For the listing underneath, give the count of lines containing the string "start" and nothing further.

━━ COLLECTED DATA

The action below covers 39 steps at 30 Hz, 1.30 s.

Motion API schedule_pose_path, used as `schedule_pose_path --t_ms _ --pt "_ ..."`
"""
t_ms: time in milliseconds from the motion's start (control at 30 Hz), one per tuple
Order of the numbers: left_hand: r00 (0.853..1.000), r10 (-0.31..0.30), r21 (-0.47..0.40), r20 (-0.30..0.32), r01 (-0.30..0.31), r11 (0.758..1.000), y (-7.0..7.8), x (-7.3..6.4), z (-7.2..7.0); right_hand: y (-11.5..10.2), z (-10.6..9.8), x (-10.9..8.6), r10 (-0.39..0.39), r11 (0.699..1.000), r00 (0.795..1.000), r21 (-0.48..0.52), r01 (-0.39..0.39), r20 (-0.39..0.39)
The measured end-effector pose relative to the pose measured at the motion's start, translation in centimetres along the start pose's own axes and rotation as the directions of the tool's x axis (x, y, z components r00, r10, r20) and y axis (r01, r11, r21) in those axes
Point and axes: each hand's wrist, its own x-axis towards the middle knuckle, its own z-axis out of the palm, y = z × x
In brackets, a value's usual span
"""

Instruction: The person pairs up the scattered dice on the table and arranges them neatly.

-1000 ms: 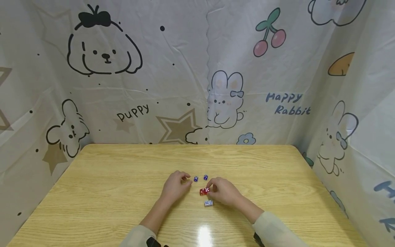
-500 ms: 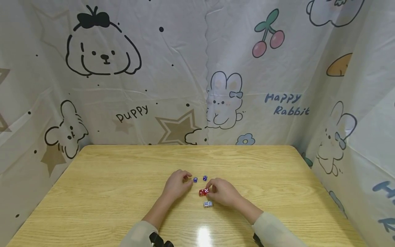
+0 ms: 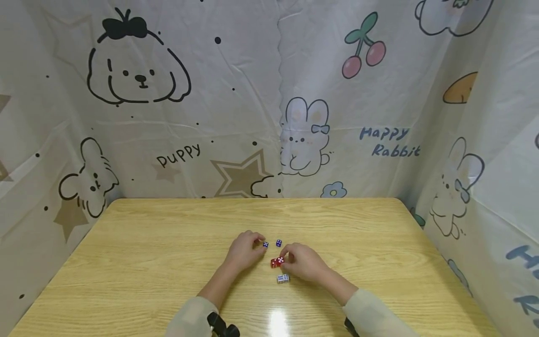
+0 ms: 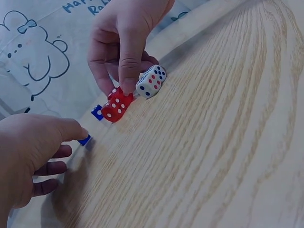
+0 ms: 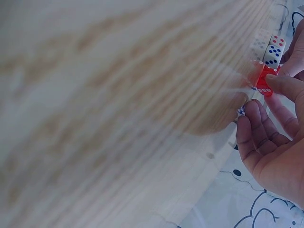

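Observation:
My left hand (image 3: 245, 251) is at the left blue die (image 3: 265, 244), its thumb and index tips on either side of it. The left wrist view shows a fingertip of the left hand (image 4: 28, 152) on this blue die (image 4: 84, 139), hiding much of it. My right hand (image 3: 304, 263) pinches the right one of two touching red dice (image 3: 276, 262) between thumb and index finger. Just behind them, the other blue die (image 3: 279, 243) lies untouched. In front are two white dice (image 3: 283, 279), side by side.
All the dice are on a light wood-grain table (image 3: 168, 224). A printed cloth (image 3: 236, 112) hangs behind the table and along both sides. Light glares off the table's near part.
My left hand has moved slightly right, closing the gap to the left blue die. My right hand keeps its pinch on the red die. The head view has shifted a little.

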Motion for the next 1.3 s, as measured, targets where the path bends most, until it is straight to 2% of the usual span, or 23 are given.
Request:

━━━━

● TASK SOLUTION
2